有一次我偶尔说起他用刀之神,希望能唤起他对往日美好的记忆,但父亲只平淡地说:“若非我困于刀工,可能早是大厨了,刀工刀工,终究还是个工!”我明白父亲的不甘,当时在“健乐园”,父亲似乎只能切菜,我猜他有更多的想望,但都被他那独步当世的绝艺所埋没了,如果没有这项绝艺……无怪乎他发展出各种玄虚刀工理论,其实都是一种情感的转移而已。

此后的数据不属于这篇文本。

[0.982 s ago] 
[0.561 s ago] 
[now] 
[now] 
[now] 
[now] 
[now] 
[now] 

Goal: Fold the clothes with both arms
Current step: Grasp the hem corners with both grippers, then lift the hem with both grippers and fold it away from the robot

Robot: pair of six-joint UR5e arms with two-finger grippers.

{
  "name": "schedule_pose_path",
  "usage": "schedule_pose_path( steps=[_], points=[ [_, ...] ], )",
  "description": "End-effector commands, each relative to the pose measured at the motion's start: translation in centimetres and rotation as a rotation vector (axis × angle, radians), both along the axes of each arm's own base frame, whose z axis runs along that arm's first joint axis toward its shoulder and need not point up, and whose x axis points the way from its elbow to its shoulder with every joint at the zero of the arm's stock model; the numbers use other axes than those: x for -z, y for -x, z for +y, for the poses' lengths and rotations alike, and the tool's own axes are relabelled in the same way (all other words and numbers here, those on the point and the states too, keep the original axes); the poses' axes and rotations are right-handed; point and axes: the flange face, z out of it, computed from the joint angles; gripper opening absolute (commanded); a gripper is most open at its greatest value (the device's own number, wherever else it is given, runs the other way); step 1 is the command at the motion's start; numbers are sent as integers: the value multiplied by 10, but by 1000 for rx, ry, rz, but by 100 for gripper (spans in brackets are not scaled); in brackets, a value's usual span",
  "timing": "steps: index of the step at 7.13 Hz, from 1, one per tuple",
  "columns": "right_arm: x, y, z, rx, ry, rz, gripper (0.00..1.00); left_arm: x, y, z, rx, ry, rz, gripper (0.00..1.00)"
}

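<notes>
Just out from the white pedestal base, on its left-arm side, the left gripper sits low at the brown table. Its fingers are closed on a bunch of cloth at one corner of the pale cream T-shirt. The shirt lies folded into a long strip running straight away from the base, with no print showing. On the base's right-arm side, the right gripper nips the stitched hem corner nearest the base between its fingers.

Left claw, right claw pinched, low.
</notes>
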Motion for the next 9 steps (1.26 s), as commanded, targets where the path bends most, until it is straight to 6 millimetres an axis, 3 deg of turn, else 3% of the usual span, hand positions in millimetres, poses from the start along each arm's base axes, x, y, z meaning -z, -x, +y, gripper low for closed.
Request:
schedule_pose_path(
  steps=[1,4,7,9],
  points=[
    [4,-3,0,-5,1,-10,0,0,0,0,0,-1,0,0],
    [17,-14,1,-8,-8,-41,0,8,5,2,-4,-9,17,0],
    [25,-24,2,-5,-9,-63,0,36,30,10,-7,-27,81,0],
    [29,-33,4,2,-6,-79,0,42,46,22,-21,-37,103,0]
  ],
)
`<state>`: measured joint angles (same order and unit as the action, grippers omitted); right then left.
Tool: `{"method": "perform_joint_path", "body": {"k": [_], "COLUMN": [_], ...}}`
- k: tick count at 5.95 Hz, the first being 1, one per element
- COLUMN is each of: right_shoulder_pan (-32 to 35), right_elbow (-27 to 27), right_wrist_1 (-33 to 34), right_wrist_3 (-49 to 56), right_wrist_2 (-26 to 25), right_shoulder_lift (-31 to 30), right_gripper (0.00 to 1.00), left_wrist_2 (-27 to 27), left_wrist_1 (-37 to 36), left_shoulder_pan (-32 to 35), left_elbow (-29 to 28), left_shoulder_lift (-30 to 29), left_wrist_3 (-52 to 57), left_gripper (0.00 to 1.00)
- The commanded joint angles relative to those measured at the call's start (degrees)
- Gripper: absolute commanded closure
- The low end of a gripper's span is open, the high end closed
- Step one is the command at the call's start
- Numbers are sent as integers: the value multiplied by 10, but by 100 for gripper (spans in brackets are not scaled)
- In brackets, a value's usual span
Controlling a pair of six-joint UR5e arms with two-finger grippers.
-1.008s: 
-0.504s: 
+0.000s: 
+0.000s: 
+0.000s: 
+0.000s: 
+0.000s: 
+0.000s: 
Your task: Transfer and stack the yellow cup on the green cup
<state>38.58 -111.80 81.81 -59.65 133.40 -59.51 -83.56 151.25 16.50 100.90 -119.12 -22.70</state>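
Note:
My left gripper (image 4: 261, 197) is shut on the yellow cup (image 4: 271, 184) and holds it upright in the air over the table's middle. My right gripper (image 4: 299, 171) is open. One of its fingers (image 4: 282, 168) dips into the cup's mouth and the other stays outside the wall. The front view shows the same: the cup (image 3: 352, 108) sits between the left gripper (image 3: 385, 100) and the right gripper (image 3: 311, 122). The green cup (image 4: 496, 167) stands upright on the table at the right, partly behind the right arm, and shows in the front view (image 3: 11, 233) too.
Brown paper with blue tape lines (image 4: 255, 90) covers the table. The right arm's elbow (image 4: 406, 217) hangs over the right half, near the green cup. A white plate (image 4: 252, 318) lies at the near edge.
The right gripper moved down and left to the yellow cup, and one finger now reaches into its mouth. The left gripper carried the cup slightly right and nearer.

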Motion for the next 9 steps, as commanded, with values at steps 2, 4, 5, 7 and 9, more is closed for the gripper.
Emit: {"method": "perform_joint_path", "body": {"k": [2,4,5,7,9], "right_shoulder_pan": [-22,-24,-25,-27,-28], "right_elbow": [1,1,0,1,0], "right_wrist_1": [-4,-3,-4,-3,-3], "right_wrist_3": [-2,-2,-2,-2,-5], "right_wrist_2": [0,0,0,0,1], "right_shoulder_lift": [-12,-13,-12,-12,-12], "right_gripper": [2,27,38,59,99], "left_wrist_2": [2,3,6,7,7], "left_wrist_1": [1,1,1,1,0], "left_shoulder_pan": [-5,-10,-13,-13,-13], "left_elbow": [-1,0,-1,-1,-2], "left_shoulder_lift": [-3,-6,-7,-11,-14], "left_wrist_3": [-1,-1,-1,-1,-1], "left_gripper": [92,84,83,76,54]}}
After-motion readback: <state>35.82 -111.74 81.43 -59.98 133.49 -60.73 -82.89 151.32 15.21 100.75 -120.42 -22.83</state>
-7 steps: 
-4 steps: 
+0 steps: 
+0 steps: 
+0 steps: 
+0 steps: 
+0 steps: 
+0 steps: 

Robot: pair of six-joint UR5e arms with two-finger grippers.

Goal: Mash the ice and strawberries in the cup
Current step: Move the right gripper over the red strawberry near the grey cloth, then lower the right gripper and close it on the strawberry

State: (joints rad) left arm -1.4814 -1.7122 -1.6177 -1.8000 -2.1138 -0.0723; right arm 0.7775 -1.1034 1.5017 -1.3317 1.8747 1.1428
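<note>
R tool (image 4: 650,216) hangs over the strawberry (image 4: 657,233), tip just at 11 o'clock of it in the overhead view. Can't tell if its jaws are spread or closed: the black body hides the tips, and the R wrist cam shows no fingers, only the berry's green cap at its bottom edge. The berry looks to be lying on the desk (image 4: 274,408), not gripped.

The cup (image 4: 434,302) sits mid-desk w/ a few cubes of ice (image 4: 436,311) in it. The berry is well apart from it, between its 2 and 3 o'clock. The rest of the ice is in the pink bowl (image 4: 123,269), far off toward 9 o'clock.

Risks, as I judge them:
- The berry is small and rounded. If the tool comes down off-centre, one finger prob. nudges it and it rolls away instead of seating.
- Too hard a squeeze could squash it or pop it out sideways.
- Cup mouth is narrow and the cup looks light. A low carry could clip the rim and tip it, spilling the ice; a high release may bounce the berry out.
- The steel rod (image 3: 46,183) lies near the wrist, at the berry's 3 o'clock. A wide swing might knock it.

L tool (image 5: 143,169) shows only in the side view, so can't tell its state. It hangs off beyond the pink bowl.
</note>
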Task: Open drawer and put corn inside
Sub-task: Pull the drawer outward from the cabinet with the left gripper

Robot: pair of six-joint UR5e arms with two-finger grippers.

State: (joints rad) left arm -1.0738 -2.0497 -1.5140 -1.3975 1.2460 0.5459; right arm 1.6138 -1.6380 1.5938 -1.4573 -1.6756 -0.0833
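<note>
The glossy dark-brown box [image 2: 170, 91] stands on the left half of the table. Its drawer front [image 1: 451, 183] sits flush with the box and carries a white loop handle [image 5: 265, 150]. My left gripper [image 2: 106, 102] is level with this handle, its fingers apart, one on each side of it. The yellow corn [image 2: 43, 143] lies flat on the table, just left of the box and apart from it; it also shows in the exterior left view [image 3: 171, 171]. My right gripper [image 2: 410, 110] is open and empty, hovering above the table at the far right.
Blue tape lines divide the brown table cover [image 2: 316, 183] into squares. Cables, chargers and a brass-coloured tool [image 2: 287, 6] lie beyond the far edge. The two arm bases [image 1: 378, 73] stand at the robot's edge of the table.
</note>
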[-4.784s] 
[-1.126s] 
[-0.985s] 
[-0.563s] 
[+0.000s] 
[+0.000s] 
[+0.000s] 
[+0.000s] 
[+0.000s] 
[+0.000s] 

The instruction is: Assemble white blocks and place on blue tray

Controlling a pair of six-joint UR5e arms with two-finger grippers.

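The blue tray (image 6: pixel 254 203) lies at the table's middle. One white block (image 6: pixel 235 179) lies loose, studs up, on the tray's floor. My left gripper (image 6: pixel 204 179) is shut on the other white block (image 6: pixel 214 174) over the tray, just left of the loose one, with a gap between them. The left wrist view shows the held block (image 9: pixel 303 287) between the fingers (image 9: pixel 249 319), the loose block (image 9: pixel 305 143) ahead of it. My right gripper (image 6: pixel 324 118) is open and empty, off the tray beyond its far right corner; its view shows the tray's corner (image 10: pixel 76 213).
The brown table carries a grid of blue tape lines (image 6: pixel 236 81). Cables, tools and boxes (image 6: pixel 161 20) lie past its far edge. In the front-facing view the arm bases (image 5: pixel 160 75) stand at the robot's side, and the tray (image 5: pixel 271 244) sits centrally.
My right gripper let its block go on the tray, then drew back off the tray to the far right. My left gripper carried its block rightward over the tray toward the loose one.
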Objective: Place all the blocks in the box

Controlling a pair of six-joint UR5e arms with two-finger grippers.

回想这些年,父亲教我写字,却不督促我勤练;教我奕棋,却不鼓励我晋段;教我厨艺,却不准我拜师……,让我在每件事上,都是一个初入门庭的半调子,一个略知一二的旁观者,最后他写给我的一张字是“君子不器”,那时秋夜已深,父亲望向庭中那株痀瘘老树,月明星稀,风动鳞甲,久久不能言语。
如今我几乎不到厨房,免得一些不必要的感伤,成为一个真正远庖厨的君子。我重新拾起书本,发现了其中腴沃的另一种滋味,偶尔可以尝出哪些文章是经过熬炖,哪些诗是快炒而成,有时我甚至猜想,某作者应该嗜辣,如东坡;某个作者可能尚甜,如秦观;至于父亲晚年最敬仰的渊明,执着的一定是一种近于无味的苦;而刀工最好的必属黄庭坚,因为他的字那么率真而落拓,因为他的诗,父亲晚年钞了许多。
我经常思索父亲的哲理,但并没有成为我人生的指导,有时我会沉溺在某种深邃里而感到迷惘;但有时则在其中,找到一种真正朴实的喜悦与宁静。